TASK BRIEF.
Line by line, repeat the material below exactly and skip the images.

SOURCE INFORMATION.
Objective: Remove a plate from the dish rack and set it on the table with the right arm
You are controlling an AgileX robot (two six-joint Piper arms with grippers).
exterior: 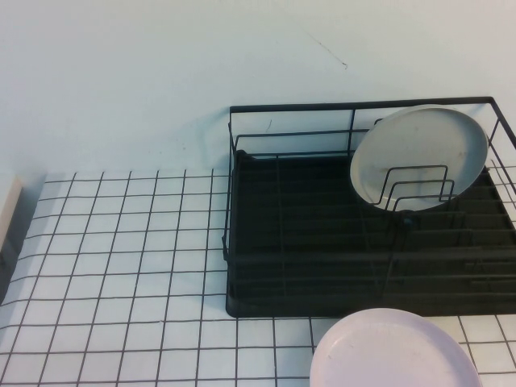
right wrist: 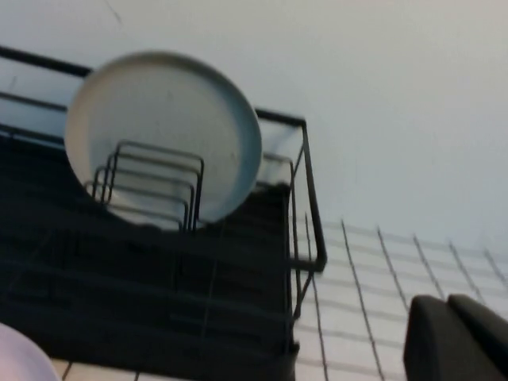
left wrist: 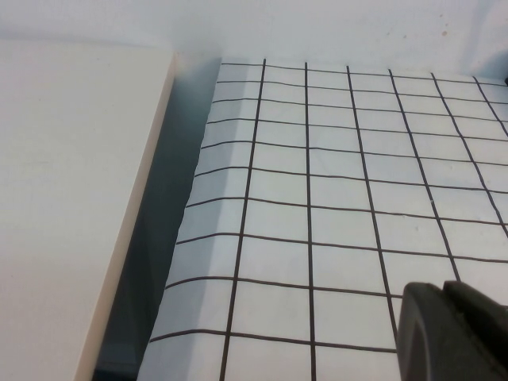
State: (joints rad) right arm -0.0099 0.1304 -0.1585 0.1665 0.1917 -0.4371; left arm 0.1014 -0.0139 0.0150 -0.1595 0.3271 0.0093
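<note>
You see the pink plate point(exterior: 394, 352) lying flat on the gridded surface point(exterior: 121, 266), just near of the dish rack point(exterior: 306, 234), its near edge cut off by the high view's border. In the right wrist view only a sliver of it point(right wrist: 20, 357) shows. The rack's right end is also cut off. A grey-white plate point(exterior: 419, 157) leans upright behind the wire dividers point(exterior: 415, 189) at the rack's far right.

Neither arm shows from above. The left gripper point(left wrist: 452, 333) hovers over bare grid at the surface's left edge; the right gripper point(right wrist: 456, 337) sits right of the rack. Only dark tips appear, so you cannot tell either one's state. No writing is legible anywhere.
</note>
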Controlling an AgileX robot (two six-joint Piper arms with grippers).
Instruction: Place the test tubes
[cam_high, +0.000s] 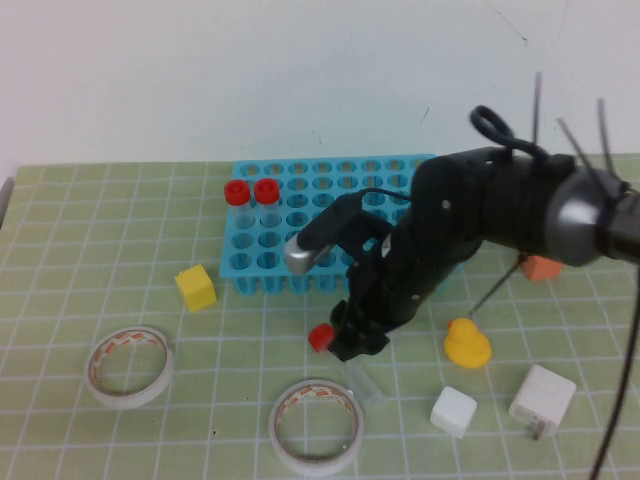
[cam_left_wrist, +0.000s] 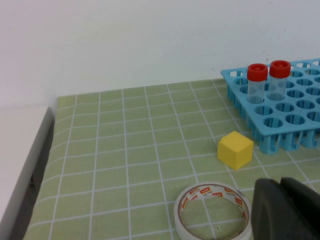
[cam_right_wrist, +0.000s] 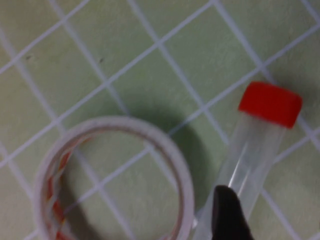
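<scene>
A clear test tube with a red cap (cam_high: 320, 338) lies flat on the green mat in front of the blue rack (cam_high: 262, 283). My right gripper (cam_high: 355, 345) hangs low over its clear body, open and holding nothing. In the right wrist view one dark fingertip (cam_right_wrist: 227, 215) overlaps the lying tube (cam_right_wrist: 255, 145); the other finger is out of frame. Two red-capped tubes (cam_high: 236, 200) (cam_high: 266, 198) stand upright in the rack's far left holes. My left gripper (cam_left_wrist: 282, 200) is shut and empty near a tape roll, and does not show in the high view.
One tape roll (cam_high: 275, 430) lies just in front of the lying tube, another (cam_high: 95, 375) at the front left. A yellow cube (cam_high: 196, 287) sits left of the rack. A yellow duck (cam_high: 467, 343), a white cube (cam_high: 453, 411), a white charger (cam_high: 542, 400) and an orange block (cam_high: 541, 266) lie to the right.
</scene>
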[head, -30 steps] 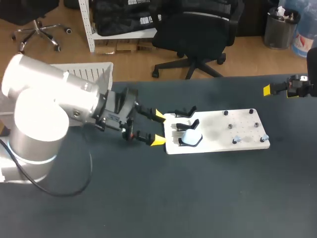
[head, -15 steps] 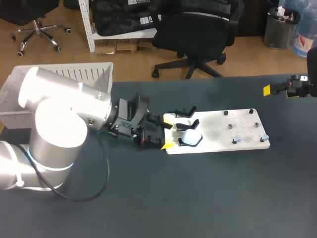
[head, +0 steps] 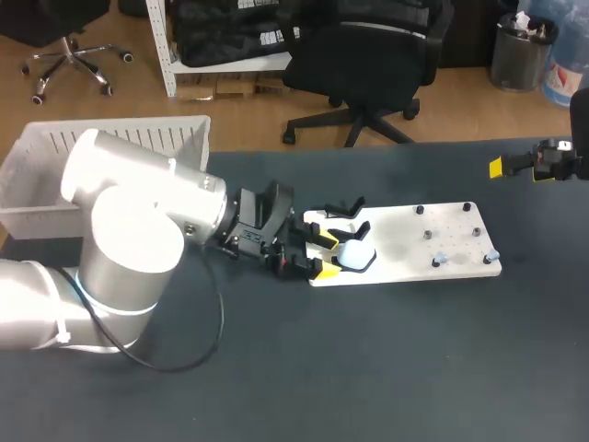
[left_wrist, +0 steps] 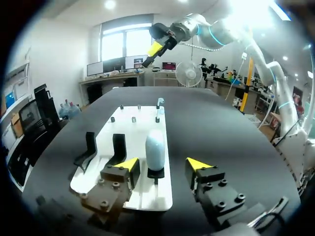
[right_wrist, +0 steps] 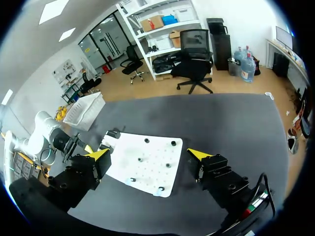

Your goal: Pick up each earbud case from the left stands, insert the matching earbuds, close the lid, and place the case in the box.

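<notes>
Squinting at the head view, the stand under the pale blue rounded earbud case (head: pixel 355 253) is mostly hidden by the case itself. The left end effector (head: pixel 322 255) covers the near end of the white rectangular pegboard (head: pixel 405 241). The small pegs and tiny pale blue bits (head: pixel 440 261) at the board's other end are too small to tell apart, so no idea which are earbuds. The right end effector (right_wrist: pixel 148 154) is cut off at the head view's edge, well apart from the board. Its own wrist view shows the fingers spread wide above the dark bench (head: pixel 368 368). The white slatted plastic basket (head: pixel 110 138) is partly blocked by the left arm (head: pixel 138 230).

The case itself is smooth, glossy and egg-like, and I can't make out a lid seam. It stands upright on the board just beside two black angled stands (left_wrist: pixel 118 147). The left end effector's fingers sit apart on either side of it, with a gap showing on each side in the left wrist view, so it's not gripping.
</notes>
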You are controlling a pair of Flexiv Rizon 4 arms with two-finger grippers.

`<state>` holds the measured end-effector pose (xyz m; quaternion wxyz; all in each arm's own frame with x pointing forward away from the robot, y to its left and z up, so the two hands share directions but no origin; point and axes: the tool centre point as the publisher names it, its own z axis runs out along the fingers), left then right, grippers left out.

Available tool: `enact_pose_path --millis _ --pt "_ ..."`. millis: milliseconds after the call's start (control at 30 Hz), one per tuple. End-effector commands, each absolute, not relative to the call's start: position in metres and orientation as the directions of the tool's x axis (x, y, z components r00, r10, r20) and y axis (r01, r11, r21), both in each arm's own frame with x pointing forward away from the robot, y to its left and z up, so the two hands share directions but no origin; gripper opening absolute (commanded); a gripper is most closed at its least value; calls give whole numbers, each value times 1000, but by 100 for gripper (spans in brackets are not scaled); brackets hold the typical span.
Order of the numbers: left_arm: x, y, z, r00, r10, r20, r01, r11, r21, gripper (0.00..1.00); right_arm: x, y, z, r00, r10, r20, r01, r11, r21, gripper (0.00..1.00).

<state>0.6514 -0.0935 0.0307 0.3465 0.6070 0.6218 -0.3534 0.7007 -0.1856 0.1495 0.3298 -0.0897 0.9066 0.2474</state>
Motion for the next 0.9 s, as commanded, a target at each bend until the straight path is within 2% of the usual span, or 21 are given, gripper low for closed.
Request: enact_pose_path --millis 33,100,667,900 --pt "657 -99 26 -23 507 -862 1000 9 -21 53 701 -186 150 -767 -1 -642 -328 860 390 100" --pt "658 -100 25 -27 506 -862 1000 7 -27 48 701 -186 150 -767 -1 -642 -328 860 390 100" --pt "661 -109 21 -68 479 -875 998 27 -62 49 701 -186 150 -767 -1 -642 -328 860 390 100" --pt "662 -113 21 -69 472 -879 998 23 -66 43 701 -186 150 -767 -1 -642 -328 860 390 100"
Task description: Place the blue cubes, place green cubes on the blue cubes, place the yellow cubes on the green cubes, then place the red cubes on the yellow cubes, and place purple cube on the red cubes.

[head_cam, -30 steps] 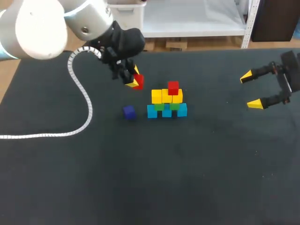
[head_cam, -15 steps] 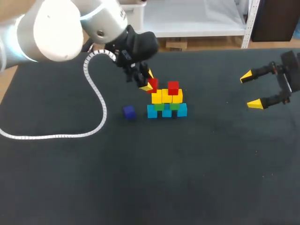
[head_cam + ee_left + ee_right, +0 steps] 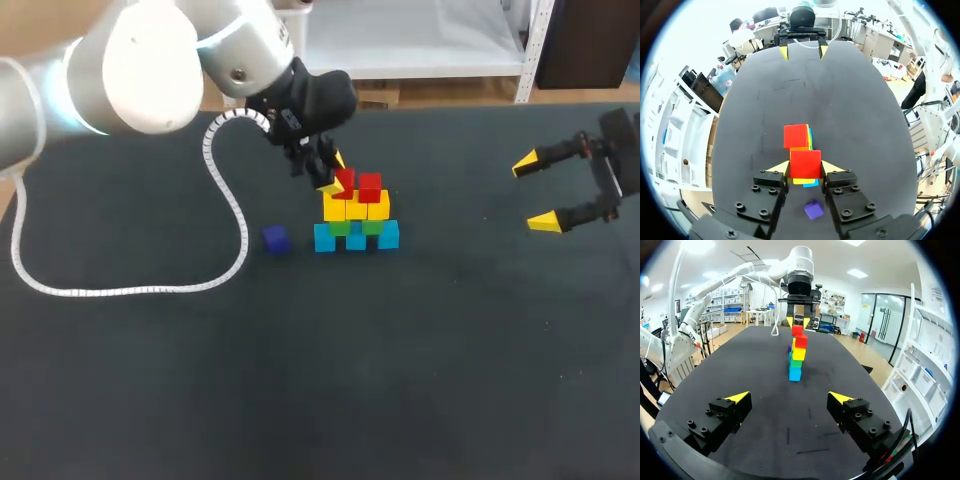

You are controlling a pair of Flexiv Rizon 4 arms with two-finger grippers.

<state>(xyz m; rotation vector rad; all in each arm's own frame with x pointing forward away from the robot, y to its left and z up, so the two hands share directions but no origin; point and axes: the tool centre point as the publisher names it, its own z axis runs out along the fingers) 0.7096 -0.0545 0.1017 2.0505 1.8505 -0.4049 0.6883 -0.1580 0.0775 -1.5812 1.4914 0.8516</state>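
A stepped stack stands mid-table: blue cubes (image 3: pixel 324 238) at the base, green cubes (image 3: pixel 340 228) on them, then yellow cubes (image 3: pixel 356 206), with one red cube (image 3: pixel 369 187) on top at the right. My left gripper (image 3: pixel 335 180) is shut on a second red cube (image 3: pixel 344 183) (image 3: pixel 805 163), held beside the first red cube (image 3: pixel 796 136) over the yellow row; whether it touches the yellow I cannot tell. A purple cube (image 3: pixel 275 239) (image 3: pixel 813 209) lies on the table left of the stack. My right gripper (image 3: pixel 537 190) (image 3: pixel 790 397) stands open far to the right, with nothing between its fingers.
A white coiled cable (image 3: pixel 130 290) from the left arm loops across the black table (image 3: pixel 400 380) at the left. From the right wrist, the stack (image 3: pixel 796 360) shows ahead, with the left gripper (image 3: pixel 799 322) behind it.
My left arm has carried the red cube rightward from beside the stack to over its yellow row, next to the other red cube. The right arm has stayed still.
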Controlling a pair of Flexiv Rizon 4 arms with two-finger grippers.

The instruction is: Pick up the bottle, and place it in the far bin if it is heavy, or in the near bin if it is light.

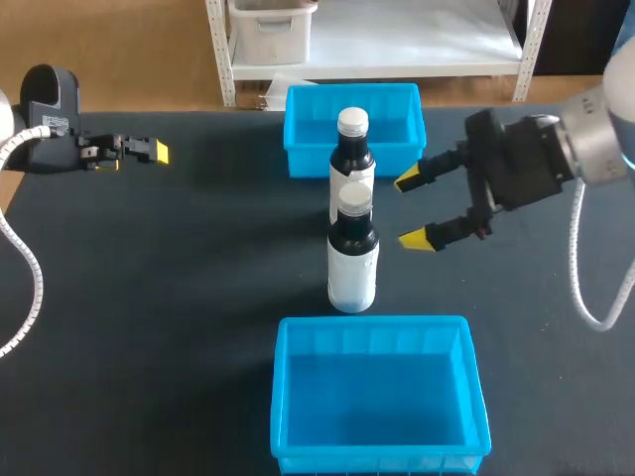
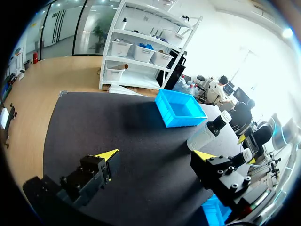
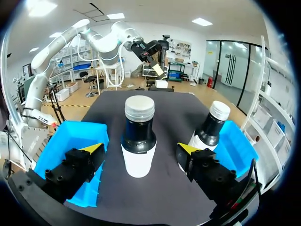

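Black-and-white, the nearer bottle is seen ungrasped on the bench just beyond the near bin. Beyond that bin's right side the right end effector is held spread; lifting, weighing and binning are left.

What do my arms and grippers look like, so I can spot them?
The left gripper and right gripper are black and blocky, each with two yellow wedge-shaped fingertips. The right arm has a silver-grey wrist. A white cable loops beside each arm.

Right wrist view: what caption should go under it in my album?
Open right hand faces the near bottle, the far bottle beside it, between near bin and far bin.
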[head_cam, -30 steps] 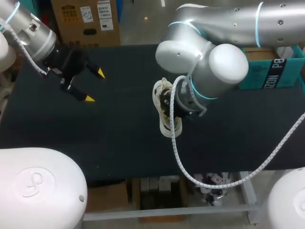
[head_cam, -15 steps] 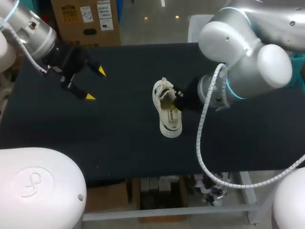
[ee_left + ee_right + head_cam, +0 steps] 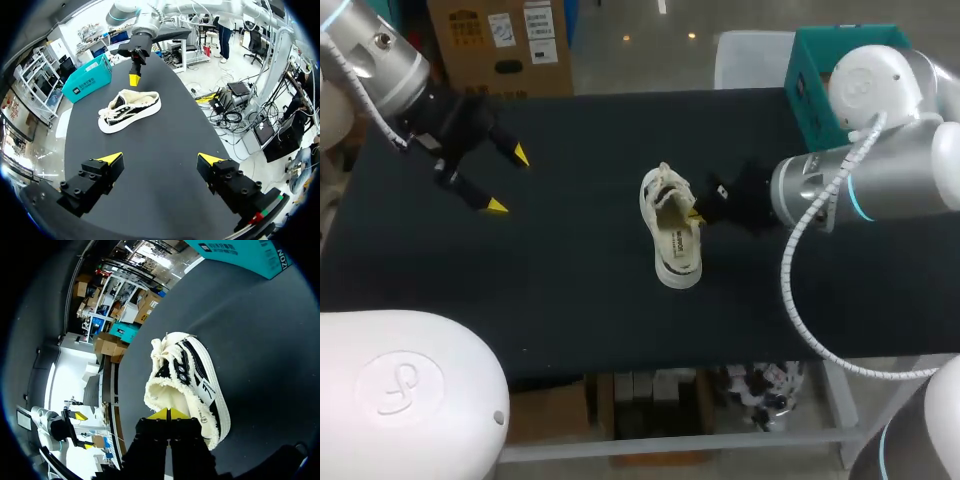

RESPONSE.
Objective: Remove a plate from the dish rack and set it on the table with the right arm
You are controlling an AgileX robot (two six-joint Piper arms with grippers).
exterior: 
right wrist: 
left wrist: 
State: (joints rad) right arm -0.0099 0.1304 -0.1585 0.1665 0.1917 -0.4371; left arm 0.1014 -0.0139 0.0150 -0.1595 0.3271 0.0093
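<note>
You see the pink plate point(exterior: 394, 352) lying flat on the gridded surface point(exterior: 121, 266), just near of the dish rack point(exterior: 306, 234), its near edge cut off by the high view's border. In the right wrist view only a sliver of it point(right wrist: 20, 357) shows. The rack's right end is also cut off. A grey-white plate point(exterior: 419, 157) leans upright behind the wire dividers point(exterior: 415, 189) at the rack's far right.

Neither arm shows from above. The left gripper point(left wrist: 452, 333) hovers over bare grid at the surface's left edge; the right gripper point(right wrist: 456, 337) sits right of the rack. Only dark tips appear, so you cannot tell either one's state. No writing is legible anywhere.
</note>
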Controlling an AgileX robot (two six-joint Piper arms with grippers).
Instruction: Place the test tubes
[cam_high, +0.000s] 
[cam_left_wrist, +0.000s] 
[cam_right_wrist, +0.000s] 
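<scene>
A clear test tube with a red cap (cam_high: 320, 338) lies flat on the green mat in front of the blue rack (cam_high: 262, 283). My right gripper (cam_high: 355, 345) hangs low over its clear body, open and holding nothing. In the right wrist view one dark fingertip (cam_right_wrist: 227, 215) overlaps the lying tube (cam_right_wrist: 255, 145); the other finger is out of frame. Two red-capped tubes (cam_high: 236, 200) (cam_high: 266, 198) stand upright in the rack's far left holes. My left gripper (cam_left_wrist: 282, 200) is shut and empty near a tape roll, and does not show in the high view.
One tape roll (cam_high: 275, 430) lies just in front of the lying tube, another (cam_high: 95, 375) at the front left. A yellow cube (cam_high: 196, 287) sits left of the rack. A yellow duck (cam_high: 467, 343), a white cube (cam_high: 453, 411), a white charger (cam_high: 542, 400) and an orange block (cam_high: 541, 266) lie to the right.
</scene>
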[head, -30 steps] 
[head, -15 steps] 
[head, +0 steps] 
[left_wrist, +0 steps] 
[right_wrist, +0 steps] 

Your goal: Pick up each earbud case from the left stands, insert the matching earbuds, close the lid, and place the case in the box.

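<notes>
Squinting at the head view, the stand under the pale blue rounded earbud case (head: pixel 355 253) is mostly hidden by the case itself. The left end effector (head: pixel 322 255) covers the near end of the white rectangular pegboard (head: pixel 405 241). The small pegs and tiny pale blue bits (head: pixel 440 261) at the board's other end are too small to tell apart, so no idea which are earbuds. The right end effector (right_wrist: pixel 148 154) is cut off at the head view's edge, well apart from the board. Its own wrist view shows the fingers spread wide above the dark bench (head: pixel 368 368). The white slatted plastic basket (head: pixel 110 138) is partly blocked by the left arm (head: pixel 138 230).

The case itself is smooth, glossy and egg-like, and I can't make out a lid seam. It stands upright on the board just beside two black angled stands (left_wrist: pixel 118 147). The left end effector's fingers sit apart on either side of it, with a gap showing on each side in the left wrist view, so it's not gripping.
</notes>
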You are controlling a pair of Flexiv Rizon 4 arms with two-finger grippers.

`<state>` holds the measured end-effector pose (xyz m; quaternion wxyz; all in each arm's own frame with x pointing forward away from the robot, y to its left and z up, so the two hands share directions but no origin; point and axes: the tool centre point as the publisher names it, its own z axis runs out along the fingers), left then right, grippers left out.

Available tool: `enact_pose_path --millis _ --pt "_ ..."`. millis: milliseconds after the call's start (control at 30 Hz), one per tuple. End-effector commands, each absolute, not relative to the call's start: position in metres and orientation as the directions of the tool's x axis (x, y, z components r00, r10, r20) and y axis (r01, r11, r21), both in each arm's own frame with x pointing forward away from the robot, y to its left and z up, so the two hands share directions but no origin; gripper opening absolute (commanded); a gripper is most closed at its least value; calls give whole numbers, each value times 1000, but by 100 for gripper (spans in brackets are not scaled); brackets hold the typical span.
Order of the numbers: left_arm: x, y, z, r00, r10, r20, r01, r11, r21, gripper (0.00..1.00); right_arm: x, y, z, r00, r10, r20, r01, r11, r21, gripper (0.00..1.00).

<state>0.6514 -0.0935 0.0307 0.3465 0.6070 0.6218 -0.3534 0.7007 -0.1856 0.1495 0.3298 -0.0897 0.9066 0.2474</state>
Motion for the next 0.9 s, as commanded, a target at each bend until the straight path is within 2% of the usual span, or 21 are given, gripper low for closed.
Request: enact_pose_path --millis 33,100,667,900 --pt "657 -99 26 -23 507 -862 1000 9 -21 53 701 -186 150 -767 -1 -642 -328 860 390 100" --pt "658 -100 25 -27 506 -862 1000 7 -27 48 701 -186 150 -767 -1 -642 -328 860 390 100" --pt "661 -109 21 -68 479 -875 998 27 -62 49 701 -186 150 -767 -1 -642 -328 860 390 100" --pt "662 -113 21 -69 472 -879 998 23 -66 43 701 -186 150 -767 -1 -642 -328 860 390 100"
Task description: Place the blue cubes, place green cubes on the blue cubes, place the yellow cubes on the green cubes, then place the red cubes on the yellow cubes, and place purple cube on the red cubes.

[head_cam, -30 steps] 
[head_cam, -15 steps] 
[head_cam + ee_left + ee_right, +0 steps] 

You are controlling a pair of Flexiv Rizon 4 arms with two-finger grippers.

<state>(xyz m; rotation vector rad; all in each arm's own frame with x pointing forward away from the robot, y to its left and z up, so the two hands share directions but no origin; point and axes: the tool centre point as the publisher names it, its own z axis runs out along the fingers) 0.7096 -0.0545 0.1017 2.0505 1.8505 -0.4049 0.6883 -0.1580 0.0775 -1.5812 1.4914 0.8516</state>
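A stepped stack stands mid-table: blue cubes (image 3: pixel 324 238) at the base, green cubes (image 3: pixel 340 228) on them, then yellow cubes (image 3: pixel 356 206), with one red cube (image 3: pixel 369 187) on top at the right. My left gripper (image 3: pixel 335 180) is shut on a second red cube (image 3: pixel 344 183) (image 3: pixel 805 163), held beside the first red cube (image 3: pixel 796 136) over the yellow row; whether it touches the yellow I cannot tell. A purple cube (image 3: pixel 275 239) (image 3: pixel 813 209) lies on the table left of the stack. My right gripper (image 3: pixel 537 190) (image 3: pixel 790 397) stands open far to the right, with nothing between its fingers.
A white coiled cable (image 3: pixel 130 290) from the left arm loops across the black table (image 3: pixel 400 380) at the left. From the right wrist, the stack (image 3: pixel 796 360) shows ahead, with the left gripper (image 3: pixel 799 322) behind it.
My left arm has carried the red cube rightward from beside the stack to over its yellow row, next to the other red cube. The right arm has stayed still.
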Controlling a pair of Flexiv Rizon 4 arms with two-finger grippers.

The instruction is: Pick up the bottle, and place it in the far bin if it is heavy, or in the near bin if it is light.


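Black-and-white, the nearer bottle is seen ungrasped on the bench just beyond the near bin. Beyond that bin's right side the right end effector is held spread; lifting, weighing and binning are left.

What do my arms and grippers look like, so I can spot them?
The left gripper and right gripper are black and blocky, each with two yellow wedge-shaped fingertips. The right arm has a silver-grey wrist. A white cable loops beside each arm.

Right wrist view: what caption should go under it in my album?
Open right hand faces the near bottle, the far bottle beside it, between near bin and far bin.
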[head_cam, -30 steps] 
[head_cam, -15 steps] 
[ee_left + ee_right + head_cam, +0 steps] 

That concludes the output for this exercise.